There is a clear trend: older medical doctors in the obstetrics and gynecology field are predominantly male, while below the age of 40 years, women dominate by an increasing ratio.
Kyushu University Hospital: Professor Kiyoko Kato is the one and only woman Full Professor of Medicine
Kyushu University has 135 female doctors, and 81.5% are on part-time contracts, only 18.5% have full time employment.

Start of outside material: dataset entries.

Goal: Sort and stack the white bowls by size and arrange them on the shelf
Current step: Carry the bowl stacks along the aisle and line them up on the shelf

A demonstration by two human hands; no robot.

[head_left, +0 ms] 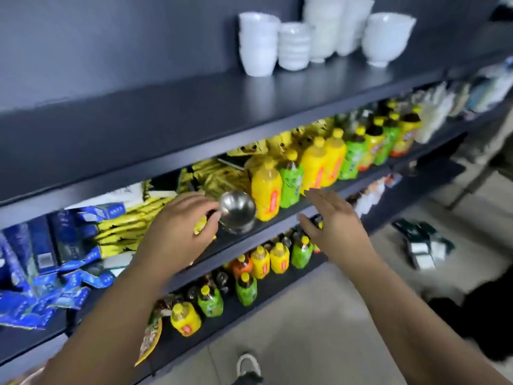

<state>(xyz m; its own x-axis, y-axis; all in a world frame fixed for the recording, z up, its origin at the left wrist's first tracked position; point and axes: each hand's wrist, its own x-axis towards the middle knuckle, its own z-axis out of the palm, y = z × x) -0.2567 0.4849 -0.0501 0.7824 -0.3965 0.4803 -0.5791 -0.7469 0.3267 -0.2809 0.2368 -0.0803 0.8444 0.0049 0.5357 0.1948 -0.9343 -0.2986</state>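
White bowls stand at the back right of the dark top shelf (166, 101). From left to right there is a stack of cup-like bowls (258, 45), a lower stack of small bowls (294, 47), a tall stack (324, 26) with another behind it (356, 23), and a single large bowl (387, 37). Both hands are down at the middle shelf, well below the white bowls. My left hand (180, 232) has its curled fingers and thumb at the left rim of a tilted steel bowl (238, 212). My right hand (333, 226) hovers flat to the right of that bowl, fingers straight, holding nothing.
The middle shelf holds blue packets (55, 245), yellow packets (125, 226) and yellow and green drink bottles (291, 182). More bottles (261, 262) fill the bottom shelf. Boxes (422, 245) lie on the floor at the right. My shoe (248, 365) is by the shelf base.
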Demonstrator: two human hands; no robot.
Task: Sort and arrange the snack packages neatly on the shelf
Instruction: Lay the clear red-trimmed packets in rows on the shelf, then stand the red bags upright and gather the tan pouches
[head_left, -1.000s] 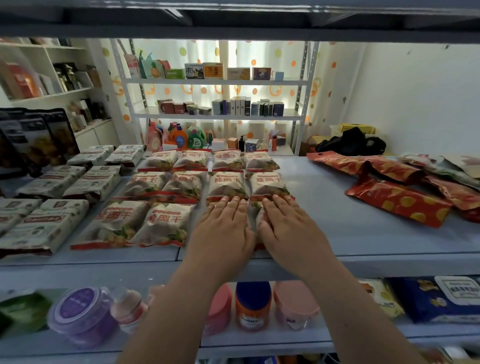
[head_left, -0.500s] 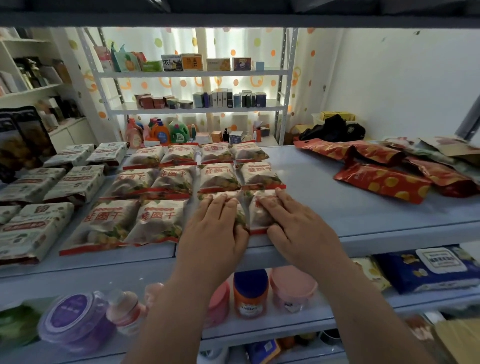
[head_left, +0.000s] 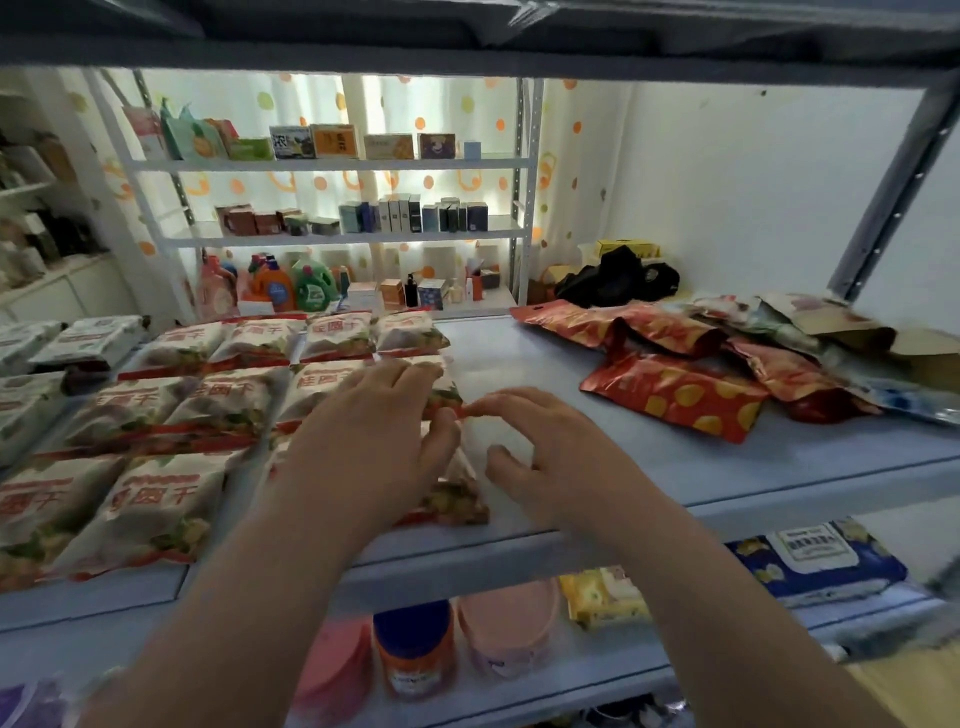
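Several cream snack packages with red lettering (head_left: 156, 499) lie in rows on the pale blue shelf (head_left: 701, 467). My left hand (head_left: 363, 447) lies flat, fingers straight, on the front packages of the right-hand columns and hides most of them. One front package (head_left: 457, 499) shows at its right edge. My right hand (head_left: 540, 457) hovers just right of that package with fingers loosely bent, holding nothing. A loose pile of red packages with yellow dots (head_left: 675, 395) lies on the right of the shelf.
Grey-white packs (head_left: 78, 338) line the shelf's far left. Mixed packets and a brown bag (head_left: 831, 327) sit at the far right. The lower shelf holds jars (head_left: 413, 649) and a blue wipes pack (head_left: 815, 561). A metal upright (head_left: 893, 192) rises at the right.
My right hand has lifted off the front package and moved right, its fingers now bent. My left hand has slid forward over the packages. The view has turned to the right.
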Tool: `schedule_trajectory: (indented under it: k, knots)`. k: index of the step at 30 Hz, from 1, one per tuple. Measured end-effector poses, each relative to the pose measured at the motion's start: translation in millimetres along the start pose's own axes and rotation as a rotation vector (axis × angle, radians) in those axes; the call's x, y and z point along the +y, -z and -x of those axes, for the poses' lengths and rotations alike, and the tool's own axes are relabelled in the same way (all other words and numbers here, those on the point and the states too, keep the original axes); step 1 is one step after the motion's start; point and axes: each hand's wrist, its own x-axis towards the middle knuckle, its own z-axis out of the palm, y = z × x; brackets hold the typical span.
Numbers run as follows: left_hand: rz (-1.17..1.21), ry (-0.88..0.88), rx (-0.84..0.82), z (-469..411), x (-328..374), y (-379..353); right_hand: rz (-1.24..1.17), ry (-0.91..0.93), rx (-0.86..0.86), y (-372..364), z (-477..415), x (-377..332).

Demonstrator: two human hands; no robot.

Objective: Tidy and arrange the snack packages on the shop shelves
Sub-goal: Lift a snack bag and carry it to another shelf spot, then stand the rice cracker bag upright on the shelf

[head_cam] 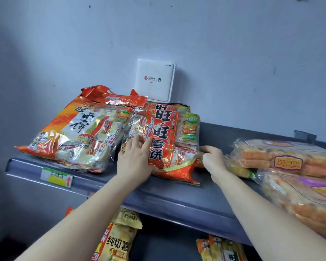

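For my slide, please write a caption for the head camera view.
Left hand rests on a red rice-cracker bag on the grey shelf while the right hand grips its right edge.

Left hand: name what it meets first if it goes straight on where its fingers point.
The left hand lies on the red plastic rice-cracker bag, so that bag comes first; the white square wall box probably lies beyond.

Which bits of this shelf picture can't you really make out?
Head view:
Right hand: fingertips hidden behind the middle red cracker bag, so its grip is unclear.
Price label: print blurred.
Lower-shelf packets: cut by bottom edge, covered by forearms.
Wrapped cakes: cut by right edge.
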Motion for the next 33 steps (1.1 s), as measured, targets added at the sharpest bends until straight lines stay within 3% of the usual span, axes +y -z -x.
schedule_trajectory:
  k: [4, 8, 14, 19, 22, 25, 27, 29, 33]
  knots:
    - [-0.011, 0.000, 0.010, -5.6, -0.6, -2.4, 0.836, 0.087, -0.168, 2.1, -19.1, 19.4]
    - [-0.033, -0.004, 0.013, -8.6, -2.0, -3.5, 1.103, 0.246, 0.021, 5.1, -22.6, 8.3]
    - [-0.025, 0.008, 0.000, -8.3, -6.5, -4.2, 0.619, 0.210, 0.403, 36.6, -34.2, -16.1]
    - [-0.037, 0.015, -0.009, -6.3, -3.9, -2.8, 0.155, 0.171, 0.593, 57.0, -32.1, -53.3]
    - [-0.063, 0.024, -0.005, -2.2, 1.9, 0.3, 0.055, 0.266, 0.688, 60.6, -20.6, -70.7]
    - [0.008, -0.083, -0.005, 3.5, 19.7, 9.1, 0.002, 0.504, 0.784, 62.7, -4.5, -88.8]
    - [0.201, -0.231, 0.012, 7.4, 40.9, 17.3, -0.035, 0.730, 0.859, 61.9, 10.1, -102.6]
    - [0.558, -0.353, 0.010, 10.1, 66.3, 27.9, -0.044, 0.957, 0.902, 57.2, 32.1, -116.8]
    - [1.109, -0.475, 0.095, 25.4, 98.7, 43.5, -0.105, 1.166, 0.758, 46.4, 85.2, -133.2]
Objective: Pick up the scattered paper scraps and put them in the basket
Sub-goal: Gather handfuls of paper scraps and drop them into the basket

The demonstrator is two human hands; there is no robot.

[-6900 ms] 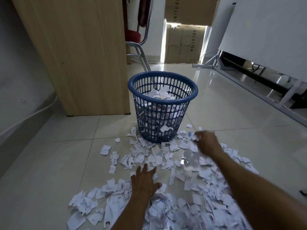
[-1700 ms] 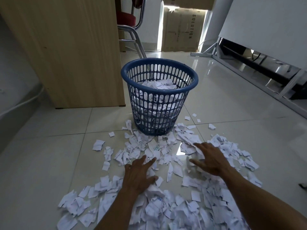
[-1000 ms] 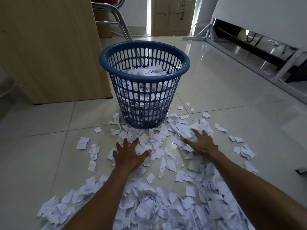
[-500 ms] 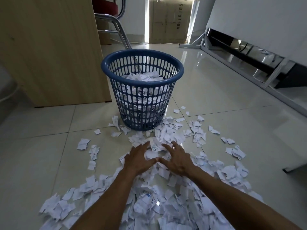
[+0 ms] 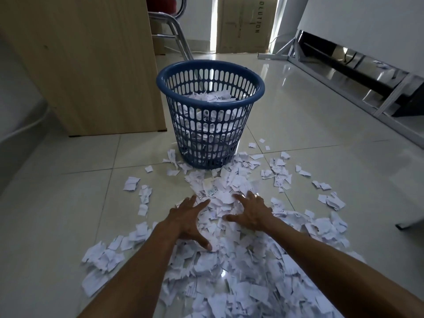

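Left grip (image 5: 188,222) and right grip (image 5: 251,214) parted, scraps (image 5: 220,203) between (basket (image 5: 211,104) beyond).

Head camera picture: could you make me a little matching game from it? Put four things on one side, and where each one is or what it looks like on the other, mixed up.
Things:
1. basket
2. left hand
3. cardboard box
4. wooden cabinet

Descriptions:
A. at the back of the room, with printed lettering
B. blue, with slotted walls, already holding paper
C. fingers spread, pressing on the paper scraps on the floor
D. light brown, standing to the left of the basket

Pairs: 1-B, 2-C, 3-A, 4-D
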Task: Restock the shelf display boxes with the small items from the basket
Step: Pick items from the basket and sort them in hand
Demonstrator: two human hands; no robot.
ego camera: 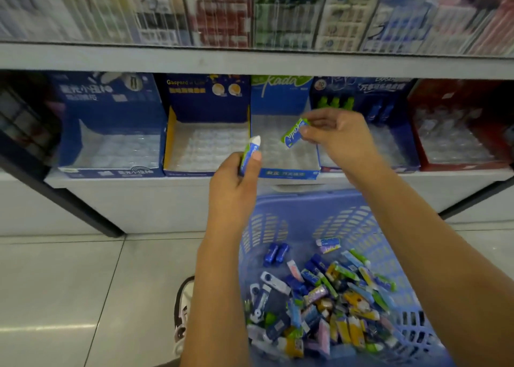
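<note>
Packets (328,305) of many colours lie heaped in the blue basket (267,236) on the tiled floor (69,283), beside a shoe (183,311). Above the basket's far rim, the left hand (233,188) grips a blue-and-green stick with a white tip (250,152), held upright in curled fingers. Further on, the right hand (342,141) pinches a green-and-blue packet (293,133) by one end, tilted over the clear tray of the green-and-blue display box (281,94). Left of that box stand a yellow-edged blue box (205,99) and a larger blue box (111,102); right of it, a dark blue box (361,94) and a red box (459,102). Blurred hanging packs (278,13) fill the upper shelf.
</note>
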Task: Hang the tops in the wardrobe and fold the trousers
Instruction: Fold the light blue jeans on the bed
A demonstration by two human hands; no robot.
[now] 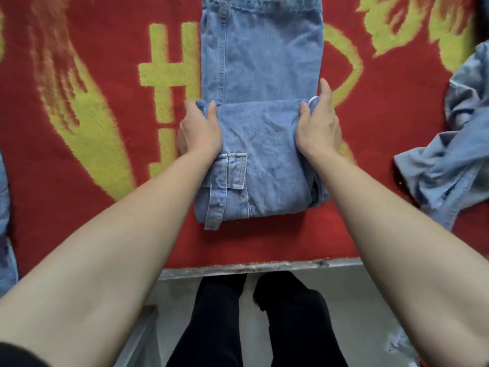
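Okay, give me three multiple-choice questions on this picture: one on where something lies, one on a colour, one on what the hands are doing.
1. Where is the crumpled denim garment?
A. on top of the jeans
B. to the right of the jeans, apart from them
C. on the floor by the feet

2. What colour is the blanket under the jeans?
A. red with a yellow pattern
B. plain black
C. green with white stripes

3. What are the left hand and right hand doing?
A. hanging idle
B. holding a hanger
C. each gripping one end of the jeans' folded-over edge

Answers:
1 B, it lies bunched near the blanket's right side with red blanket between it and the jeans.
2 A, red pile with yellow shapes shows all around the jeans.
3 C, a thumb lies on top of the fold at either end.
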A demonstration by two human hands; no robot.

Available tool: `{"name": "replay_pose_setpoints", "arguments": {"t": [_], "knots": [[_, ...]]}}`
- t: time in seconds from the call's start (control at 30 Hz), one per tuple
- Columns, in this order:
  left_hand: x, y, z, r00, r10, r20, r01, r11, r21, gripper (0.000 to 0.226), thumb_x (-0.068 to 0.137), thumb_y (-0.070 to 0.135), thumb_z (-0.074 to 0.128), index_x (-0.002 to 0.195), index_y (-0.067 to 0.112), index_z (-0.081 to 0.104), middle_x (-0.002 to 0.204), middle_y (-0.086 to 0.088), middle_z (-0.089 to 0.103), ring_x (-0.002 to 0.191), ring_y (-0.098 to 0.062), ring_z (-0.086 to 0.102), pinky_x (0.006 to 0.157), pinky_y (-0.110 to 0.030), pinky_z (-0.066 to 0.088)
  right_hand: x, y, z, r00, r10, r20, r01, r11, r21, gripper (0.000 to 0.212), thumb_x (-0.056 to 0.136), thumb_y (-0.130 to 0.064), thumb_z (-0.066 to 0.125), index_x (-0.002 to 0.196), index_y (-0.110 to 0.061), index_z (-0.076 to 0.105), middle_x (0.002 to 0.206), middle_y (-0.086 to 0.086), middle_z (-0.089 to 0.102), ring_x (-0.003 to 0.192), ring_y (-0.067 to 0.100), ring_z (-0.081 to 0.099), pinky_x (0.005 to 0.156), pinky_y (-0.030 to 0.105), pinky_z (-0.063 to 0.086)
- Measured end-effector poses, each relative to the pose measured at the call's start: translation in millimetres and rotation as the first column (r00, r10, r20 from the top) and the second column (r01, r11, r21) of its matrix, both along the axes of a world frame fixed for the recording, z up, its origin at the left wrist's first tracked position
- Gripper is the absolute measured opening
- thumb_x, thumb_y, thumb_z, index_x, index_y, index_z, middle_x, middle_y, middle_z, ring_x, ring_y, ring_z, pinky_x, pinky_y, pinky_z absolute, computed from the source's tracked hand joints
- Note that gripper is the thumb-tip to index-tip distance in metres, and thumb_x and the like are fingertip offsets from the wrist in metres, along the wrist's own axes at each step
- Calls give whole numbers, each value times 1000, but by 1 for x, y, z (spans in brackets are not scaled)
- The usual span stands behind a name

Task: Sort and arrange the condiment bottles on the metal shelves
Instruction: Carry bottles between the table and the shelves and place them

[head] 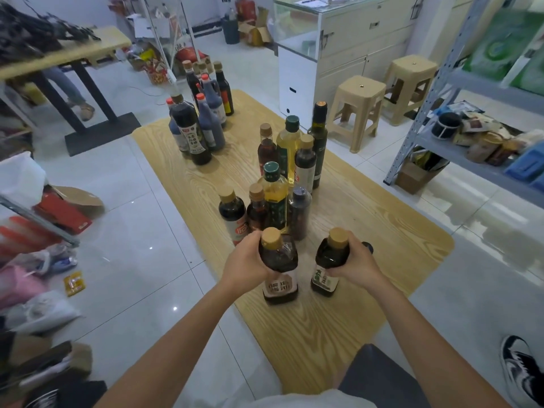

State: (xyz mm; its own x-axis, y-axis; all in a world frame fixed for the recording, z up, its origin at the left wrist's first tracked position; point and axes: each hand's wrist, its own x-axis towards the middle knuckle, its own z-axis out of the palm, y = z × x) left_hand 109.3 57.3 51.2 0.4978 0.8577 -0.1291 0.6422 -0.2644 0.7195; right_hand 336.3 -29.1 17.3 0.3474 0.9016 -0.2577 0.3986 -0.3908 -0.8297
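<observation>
left hand (250, 262): fingers curled and clamped round the shoulder of the brown-label bottle (280, 285), just under its tan cap.
right hand (357, 265): fingers wrapped tight round the shoulder of the green-label bottle (324, 278), thumb towards the camera.
held bottles: both dark, upright and side by side but apart, over the near part of the wooden tabletop (371, 222); whether their bases touch the wood i cannot tell.
near cluster (275, 198): mixed bottles standing close together just beyond the hands, among them two yellow oil bottles with green caps and a tall dark green one.
far cluster (200, 119): dark sauce bottles with red and tan caps, at the far end of the tabletop, well apart from the near cluster.
metal shelves (435, 142): grey rack at the right, its lower shelf crowded with jars and packets.
plastic stools (360, 108): two beige ones between tabletop and rack.
</observation>
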Motion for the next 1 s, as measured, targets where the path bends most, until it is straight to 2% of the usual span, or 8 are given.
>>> {"name": "replay_pose_setpoints", "arguments": {"t": [0.17,0.3,0.4,0.5,0.6,0.7,0.8,1.0], "knots": [[-33,-4,7,958,229,175,-176,946,-274,80,53,7,89,115,29,45,112,4,60,107,-19,58,81,-31,54,-19,-7,4,977,-98,-189,101,995,5,64,54,-6,88,108,-18,58,103,-4,64,100,16,60,78,29,50],[-64,-4,25,919,299,256,-200,915,-350,80,54,5,88,115,31,43,111,-4,62,102,-23,62,79,-35,57,-46,1,27,956,-61,-287,80,995,55,62,56,-11,88,112,-17,62,106,-2,68,101,14,61,75,25,47],[-94,1,44,909,304,285,-201,919,-340,82,54,7,88,119,30,43,109,-6,64,100,-25,63,85,-44,56,-79,15,53,952,-4,-307,43,992,119,57,61,-10,84,114,-17,62,108,-2,67,100,11,60,76,25,46],[-132,7,68,872,350,342,-246,918,-313,77,57,7,88,119,28,46,109,-3,64,100,-22,63,80,-37,57,-122,36,78,950,74,-303,-20,984,178,53,62,-12,84,109,-20,62,105,-2,69,99,14,63,82,32,49],[-175,16,95,814,416,405,-310,901,-302,67,60,5,86,111,31,52,103,1,67,95,-19,64,68,-25,52,-169,58,101,941,188,-283,-122,964,236,52,57,-18,87,103,-21,64,98,-4,72,93,13,67,76,26,48],[-225,24,120,759,464,456,-376,885,-274,66,59,7,87,111,32,54,106,0,67,95,-18,64,70,-26,53,-221,81,124,923,289,-253,-214,934,287,53,53,-23,85,103,-20,65,96,-4,73,93,14,68,77,27,49],[-280,28,142,704,500,505,-448,864,-232,66,59,5,86,112,29,56,110,-2,67,97,-20,64,79,-34,55,-277,104,140,894,374,-247,-280,896,344,54,53,-27,80,104,-18,65,96,-3,73,93,15,68,79,28,50],[-385,27,168,572,569,591,-591,785,-184,64,55,2,87,109,24,62,101,0,71,90,-16,69,67,-26,56,-384,148,173,786,585,-200,-456,767,451,43,56,-22,77,98,-20,66,90,-3,74,87,15,69,76,29,51]]}}
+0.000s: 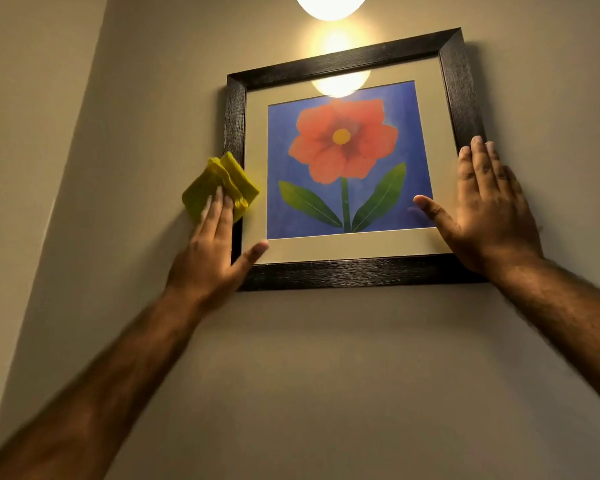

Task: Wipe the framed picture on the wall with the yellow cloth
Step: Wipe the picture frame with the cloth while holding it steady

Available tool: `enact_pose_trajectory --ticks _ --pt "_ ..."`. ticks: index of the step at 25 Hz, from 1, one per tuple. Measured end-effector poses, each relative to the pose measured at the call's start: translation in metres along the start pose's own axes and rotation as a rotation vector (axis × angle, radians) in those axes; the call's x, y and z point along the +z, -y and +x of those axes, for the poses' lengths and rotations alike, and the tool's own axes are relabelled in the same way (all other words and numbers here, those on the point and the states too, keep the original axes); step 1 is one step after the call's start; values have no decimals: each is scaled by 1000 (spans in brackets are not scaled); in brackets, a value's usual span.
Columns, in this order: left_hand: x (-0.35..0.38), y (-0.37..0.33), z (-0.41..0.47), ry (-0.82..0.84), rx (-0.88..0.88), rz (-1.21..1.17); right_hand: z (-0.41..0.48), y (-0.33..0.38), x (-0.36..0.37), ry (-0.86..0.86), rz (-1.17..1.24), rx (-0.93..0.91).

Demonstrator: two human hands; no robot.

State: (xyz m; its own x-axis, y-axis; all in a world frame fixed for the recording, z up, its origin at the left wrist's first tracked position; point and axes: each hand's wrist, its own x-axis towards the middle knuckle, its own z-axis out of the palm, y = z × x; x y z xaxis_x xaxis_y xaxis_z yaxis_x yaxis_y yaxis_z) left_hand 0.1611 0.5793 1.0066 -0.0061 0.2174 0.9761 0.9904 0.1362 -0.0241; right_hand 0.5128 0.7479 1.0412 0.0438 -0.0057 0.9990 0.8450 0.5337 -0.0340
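Observation:
The framed picture [340, 60] hangs tilted on the beige wall: a dark wooden frame, a cream mat and a red flower on blue. A folded yellow cloth [219, 183] lies against the frame's left side, overlapping the wall. My left hand [210, 251] presses the cloth flat with its fingers, thumb spread over the lower left corner of the glass. My right hand [487, 209] lies flat with fingers apart on the frame's lower right corner, thumb on the glass, holding nothing.
A lit round lamp [329, 5] glows on the wall just above the picture and reflects in the glass top. A wall corner [84, 109] runs down on the left. Bare wall spreads below the frame.

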Motion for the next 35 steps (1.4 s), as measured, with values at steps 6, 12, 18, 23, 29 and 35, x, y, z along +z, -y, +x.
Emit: enact_pose_trajectory --ticks 6,12,18,23,29,35 --pt "8 1 -85 108 -4 48 0 0 0 2 21 -2" --pt "-15 1 51 24 -10 60 0 -1 1 -3 23 -4" --pt "-24 3 121 14 -23 72 0 -1 2 -19 14 -4" --pt "-3 0 54 -44 -19 40 1 -1 3 -16 20 -7" --pt "-1 -8 -26 -58 -24 16 0 0 1 -9 33 -4" --pt "-48 -5 17 -226 -76 -39 0 0 1 -19 43 -4"
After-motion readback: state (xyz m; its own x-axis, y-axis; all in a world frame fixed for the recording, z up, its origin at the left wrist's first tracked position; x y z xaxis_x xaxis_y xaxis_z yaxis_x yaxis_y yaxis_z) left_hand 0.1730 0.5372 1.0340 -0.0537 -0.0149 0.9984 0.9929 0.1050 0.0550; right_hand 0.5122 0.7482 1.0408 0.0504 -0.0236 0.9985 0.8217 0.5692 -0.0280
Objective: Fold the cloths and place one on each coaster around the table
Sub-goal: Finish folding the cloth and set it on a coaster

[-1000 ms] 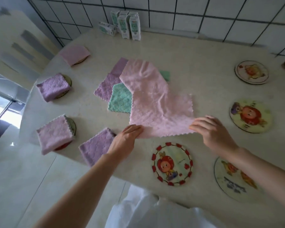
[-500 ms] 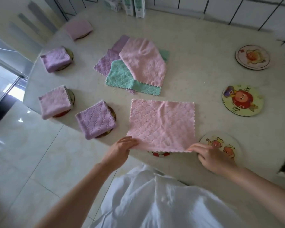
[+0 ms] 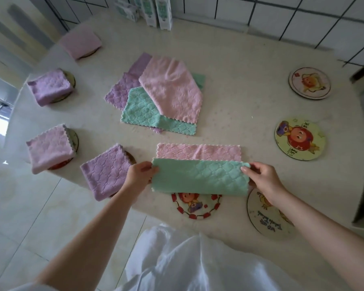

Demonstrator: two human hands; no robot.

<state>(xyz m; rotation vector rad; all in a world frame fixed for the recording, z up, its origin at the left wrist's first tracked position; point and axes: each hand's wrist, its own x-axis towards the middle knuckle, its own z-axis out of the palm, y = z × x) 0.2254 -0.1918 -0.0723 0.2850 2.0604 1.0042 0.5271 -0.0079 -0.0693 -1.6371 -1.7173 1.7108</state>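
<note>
In the head view, a cloth [image 3: 200,177] lay on the table [image 3: 250,97] near its front edge. Its near corners were pinched, one by the left hand [image 3: 139,175], one by the right hand [image 3: 261,177], and lifted, green side up. The first fold seemed half done. Next, the lifted edge would need to be laid on the pink far edge, lined up evenly.

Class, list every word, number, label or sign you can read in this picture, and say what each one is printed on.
No text can be quoted with confidence.
Nearest right coaster: blue and pink lettering, too warped to read.
Coaster with the red figure: small characters near the rim, too small to read.
Far right coaster: tiny red mark, unreadable.
Cartons by the wall: green labels, blurred.
</note>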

Ratio of women at different levels of the career pyramid:
Part-time intern doctors: 36.3% are women
Part-time doctors: 30.1% are women
Full-time doctors: 8.6% are women
Assistant Professors: 22 women vs 187 men (11.8% are women)
Lecturers: 1 single woman vs 48 men (2%)
Associate Professors: 1 single woman vs 31 men (3%)
Full Professors: 1 single woman vs 24 men = Professor Kiyoko Kato (4%)
Only one single woman has achieved promotion into each of the higher ranks of Lecturer, Associate Professor and Full Professor, indicating that any women at all in these higher academic medical Professor ranks are rare exceptions rather than the rule (no mention here of still higher ranks, such as Hospital Directors, Deans, Heads of Department, or University President).
Professor Kiyoko Kato then explained her own career, where she spent time studying in the USA, gave birth to her first child in the USA, and then to her second child after returning to Japan. She had to cope with several challenges, e.g where one of the hospitals she worked was shut down. Finally Professor Kiyoko Kato was appointed Full Professor at Kyushu University Medical School.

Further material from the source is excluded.